I feel most comfortable when working in these spaces and enjoy the company of these types of people. It’s a celebration / observation / criticism. The subject is the primary motivation, but the space I am working in is also important to the type of picture I am looking to make. For instance a clean car garage or gym wouldn’t yield the same result.
Do you think the area you grew up has had an influence on your work?
I guess it probably has. Like most other young boys, I grew up playing football over the park, making fires, knocking on people’s doors, jumping on bushes and running over cars. General trouble making was the way to experiment, establish and be free. And perhaps it still is.
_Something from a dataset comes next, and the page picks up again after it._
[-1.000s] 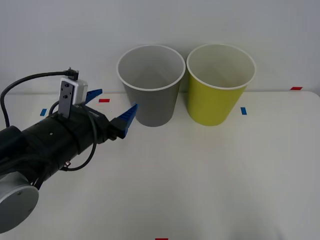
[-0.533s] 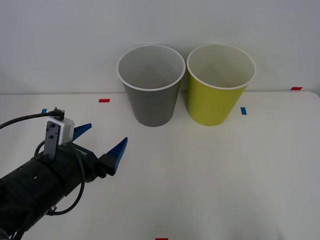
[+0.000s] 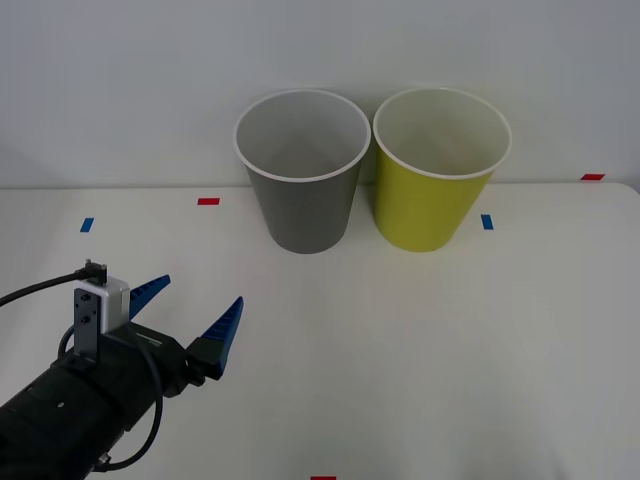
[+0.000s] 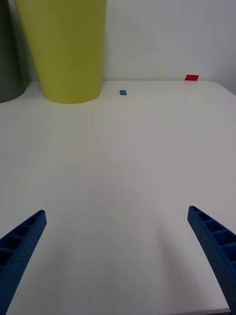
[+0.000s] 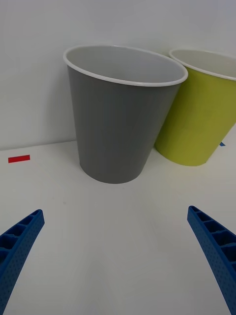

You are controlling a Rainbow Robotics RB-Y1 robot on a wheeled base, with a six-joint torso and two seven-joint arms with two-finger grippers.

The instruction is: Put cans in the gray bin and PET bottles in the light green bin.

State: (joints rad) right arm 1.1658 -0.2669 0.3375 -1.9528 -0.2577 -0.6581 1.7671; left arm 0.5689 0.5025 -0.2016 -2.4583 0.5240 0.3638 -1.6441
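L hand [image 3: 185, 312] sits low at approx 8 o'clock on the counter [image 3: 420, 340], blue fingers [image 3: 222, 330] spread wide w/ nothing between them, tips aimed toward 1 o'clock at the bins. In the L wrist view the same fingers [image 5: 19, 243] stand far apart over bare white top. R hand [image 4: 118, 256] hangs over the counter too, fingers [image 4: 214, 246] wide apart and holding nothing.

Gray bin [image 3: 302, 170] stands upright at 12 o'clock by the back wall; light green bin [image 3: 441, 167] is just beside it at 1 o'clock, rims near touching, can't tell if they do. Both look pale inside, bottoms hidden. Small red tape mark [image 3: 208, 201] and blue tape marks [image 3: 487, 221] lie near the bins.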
This behaviour is within all of us, and there are certain places and situations that draw it out of us even as adults.
Your work has quite a strong British element running through it. Is this something that you think you will always hold onto, in some way shape or form?
Yes for sure. I want to celebrate it and be proud of the country I am from. There are so many fragile treasures that are on the brink of their demise and I feel a sense of responsibility for documenting it for the future and to show others the beautiful decay of the elements around us.
For any budding photographers reading this that have just started out on their journey, what is the one piece of advice you could give?
This sounds very simple but I have a habit of making mental notes. Too many mental notes can cloud your thoughts, whereas written notes often bring more substance and can result in another element to the work. I suppose experiment and don’t get too comfortable, however I don’t have the best advice to give as I still have a lot to learn myself.
The last thing Mark Power said to me when I graduated was to really absorb, appreciate and hold on to any praise you get from others because that is what will get you through the hard times, and I am beginning to see the values of those words.
Aside from other photographers, is there anything in particular that inspires you to create bodies of work?
If I could construct an atmospheric landscape of England just like George Shaw’s paintings, I would be very happy. I find it quite tricky to make landscapes. I tend to involve some sort of movement or action, often from a male at a sporting event commonly held in England.
You recently put out some work from a series entitled “Shooting”. How has this series developed since and are you working on any other series at the moment?
Over the last few years I have visited various events and clubs I am starting to compile it all now, its still early days but its starting to take shape. So the shooting range stuff will be in that. I'm keeping it simple at the moment by referring to things as a basic noun. Eg. Punching, shouting, racing, shooting.